I have the exact same two pieces of gear but haven't yet used them together. 

Are you in a rear curtain sync mode? Or normal sync? Ttl? Manual? HSS?

If you give me your settings I'll try to replicate your issue on my end.


----------



## astroNikon (Feb 12, 2017)

I should add that I've had no problems with the SB700/800 on the hot shoe, nor using a SC-17 or similar.


----------



## astroNikon (Feb 12, 2017)

Destin said:


> I have the exact same two pieces of gear but haven't yet used them together.
> 
> Are you in a rear curtain sync mode? Or normal sync? Ttl? Manual? HSS?
> 
> If you give me your settings I'll try to replicate your issue on my end.


on the TX - Manual
camera - normal sync
as basic as you can get from what I'm looking at.

I'm guessing it's the shutter speed I had it set for.  Gonna test some more.


----------



## astroNikon (Feb 12, 2017)

Yes, further tests indicates it's the Shutter Speed.

under a normal slower shutter speed it shots fine.
So much for my test.  Gonna add a low continuous light instead.


----------



## Destin (Feb 12, 2017)

Just put mine together and ran it through every setting combination I can think of..

Working fine in:
manual
TTL
HSS

... having trouble locating the rear curtain option on the D500. 

The only difference between our setups is that I'm triggering YN685 flash units and not Nikon units. Either something with that difference is causing you problems, or else there is a setting off in your camera somewhere? 

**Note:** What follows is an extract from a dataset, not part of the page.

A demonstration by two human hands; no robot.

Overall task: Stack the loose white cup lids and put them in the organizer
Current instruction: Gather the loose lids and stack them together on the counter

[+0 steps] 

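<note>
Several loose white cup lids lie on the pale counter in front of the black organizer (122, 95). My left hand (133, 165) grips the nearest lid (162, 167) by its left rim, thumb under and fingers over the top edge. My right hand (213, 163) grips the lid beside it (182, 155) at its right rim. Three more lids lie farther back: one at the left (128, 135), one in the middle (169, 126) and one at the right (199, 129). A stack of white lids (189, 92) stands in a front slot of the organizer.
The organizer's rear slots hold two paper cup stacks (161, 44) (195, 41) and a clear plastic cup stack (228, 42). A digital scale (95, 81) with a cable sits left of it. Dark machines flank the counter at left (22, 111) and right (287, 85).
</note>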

Maybe you just have a bad/older 622tx?

I would try restoring your d500 to factory defaults and see if that fixes things.


----------



## Destin (Feb 12, 2017)

Make sure your flash sync speed is set to 1/250 (auto fp)

This is menu item E1

Edit: mine is working fine up to 1/8000

Somewhere, in one of your units, I suspect that HSS/auto FP is turned off


----------



## astroNikon (Feb 12, 2017)

Destin said:


> Make sure your flash sync speed is set to 1/250 (auto fp)
> 
> This is menu item E1
> 
> ...


certainly is 1/250FP
Put on a SB800 to make sure about HSS on the flash but still same problem.

Works perfectly fine on my D750 I just tried now up to 1/4000.


----------



## Destin (Feb 12, 2017)

astroNikon said:


> Destin said:
> 
> 
> > Make sure your flash sync speed is set to 1/250 (auto fp)
> ...



Strange. I don't know what to tell you man, that's weird.


----------



## astroNikon (Feb 12, 2017)

Yup, weird.  As mentioned works fine on other cameras.

I have my bank A as my main bank for general shots.  I just used another unconfigured bank, did a reset, then set 1/250 FP and same problem.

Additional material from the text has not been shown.